What you should do: In the records below, count each line where the word "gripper" appears, and reply with that number only.

[Saved entries]
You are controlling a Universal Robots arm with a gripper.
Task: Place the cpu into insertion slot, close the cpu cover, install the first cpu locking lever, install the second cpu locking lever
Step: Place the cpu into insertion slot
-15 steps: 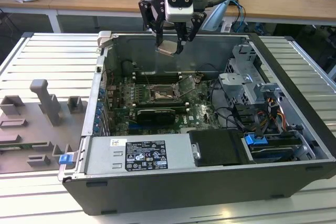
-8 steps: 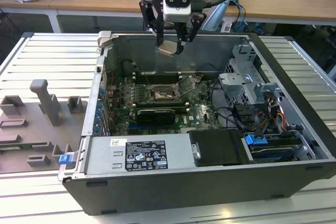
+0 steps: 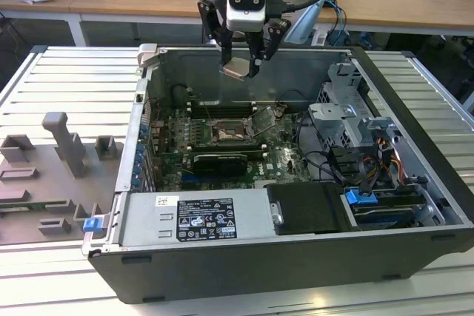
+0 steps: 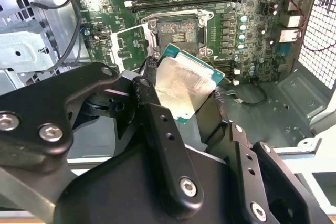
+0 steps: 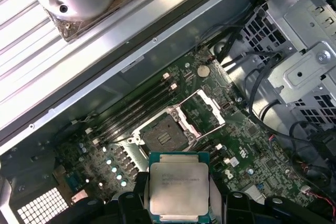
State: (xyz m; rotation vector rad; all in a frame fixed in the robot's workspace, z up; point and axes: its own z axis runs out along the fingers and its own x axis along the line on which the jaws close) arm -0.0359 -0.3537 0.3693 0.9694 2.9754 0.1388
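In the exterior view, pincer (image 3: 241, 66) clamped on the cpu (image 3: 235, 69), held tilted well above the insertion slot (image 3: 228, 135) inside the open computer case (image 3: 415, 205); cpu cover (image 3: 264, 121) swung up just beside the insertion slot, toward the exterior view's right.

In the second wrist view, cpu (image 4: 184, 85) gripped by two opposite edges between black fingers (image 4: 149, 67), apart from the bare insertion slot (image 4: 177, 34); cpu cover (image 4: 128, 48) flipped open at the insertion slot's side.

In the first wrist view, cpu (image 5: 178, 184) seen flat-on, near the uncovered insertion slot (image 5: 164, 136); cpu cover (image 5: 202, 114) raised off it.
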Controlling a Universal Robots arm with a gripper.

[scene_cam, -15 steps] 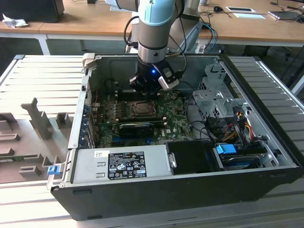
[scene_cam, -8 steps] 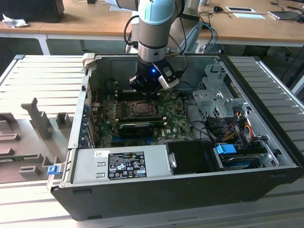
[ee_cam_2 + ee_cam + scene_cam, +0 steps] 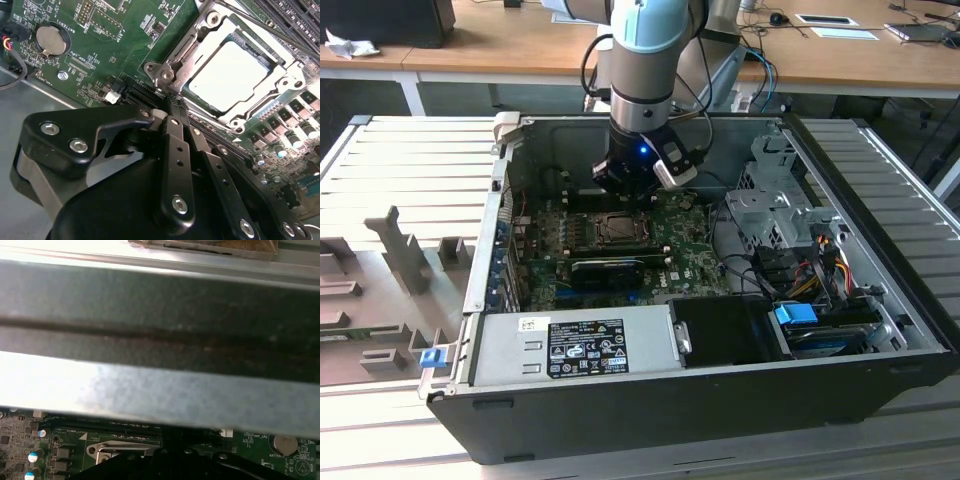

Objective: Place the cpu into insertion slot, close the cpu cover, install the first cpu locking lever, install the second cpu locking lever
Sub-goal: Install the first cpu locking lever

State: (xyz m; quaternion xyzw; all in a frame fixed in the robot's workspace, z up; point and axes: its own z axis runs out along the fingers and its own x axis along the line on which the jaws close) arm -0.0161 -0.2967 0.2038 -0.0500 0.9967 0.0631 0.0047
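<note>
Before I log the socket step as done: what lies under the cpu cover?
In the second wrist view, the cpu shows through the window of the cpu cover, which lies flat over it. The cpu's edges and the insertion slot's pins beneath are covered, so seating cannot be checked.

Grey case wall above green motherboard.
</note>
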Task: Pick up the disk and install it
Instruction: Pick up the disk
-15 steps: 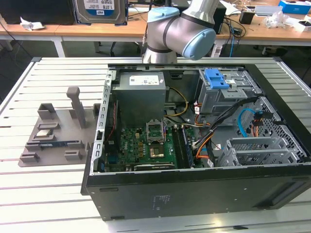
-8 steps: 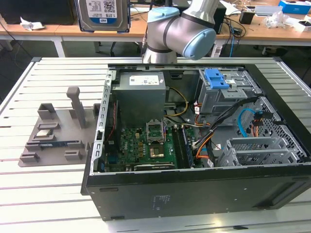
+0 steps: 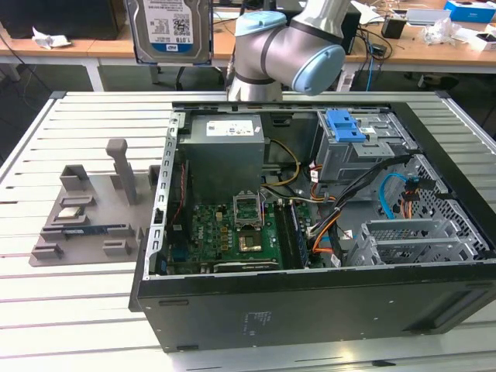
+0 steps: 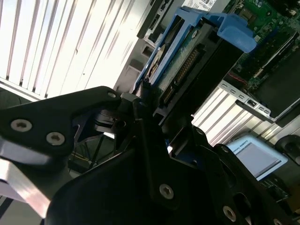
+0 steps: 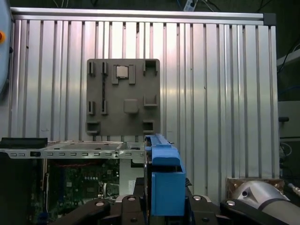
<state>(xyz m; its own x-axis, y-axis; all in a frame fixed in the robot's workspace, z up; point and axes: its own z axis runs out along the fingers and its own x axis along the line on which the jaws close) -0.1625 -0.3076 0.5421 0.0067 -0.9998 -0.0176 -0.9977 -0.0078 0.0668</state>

Solution: 2